## Task
Strip the pictures and reproduce the rest of the listing exactly.

=== Begin Enclosure ===

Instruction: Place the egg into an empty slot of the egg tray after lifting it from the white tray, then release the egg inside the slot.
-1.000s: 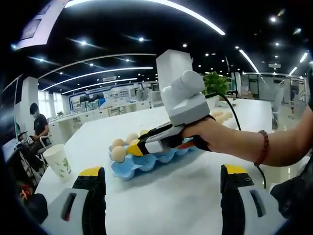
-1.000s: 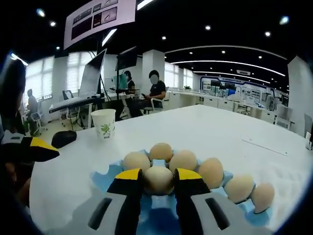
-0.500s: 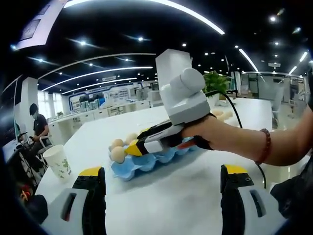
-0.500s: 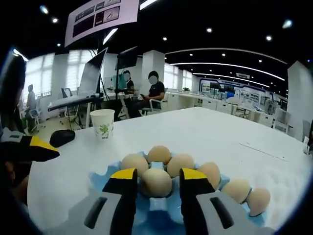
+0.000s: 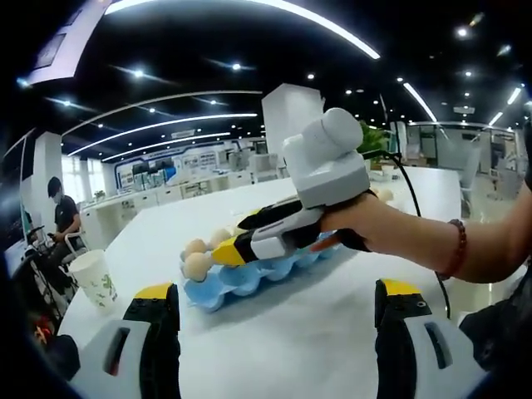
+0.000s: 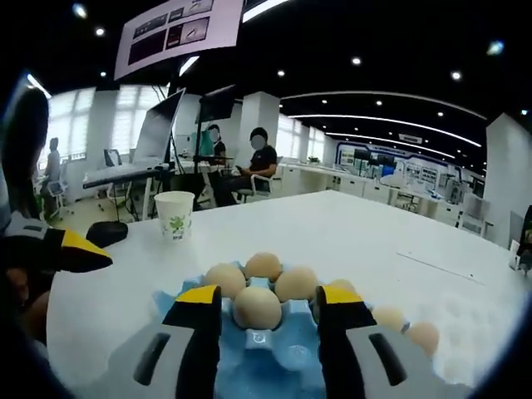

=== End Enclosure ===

## Task response
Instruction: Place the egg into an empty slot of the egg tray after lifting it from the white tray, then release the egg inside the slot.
-1.000s: 
-1.000s: 
-0.500s: 
-0.500s: 
+0.000s: 
+0.000s: 

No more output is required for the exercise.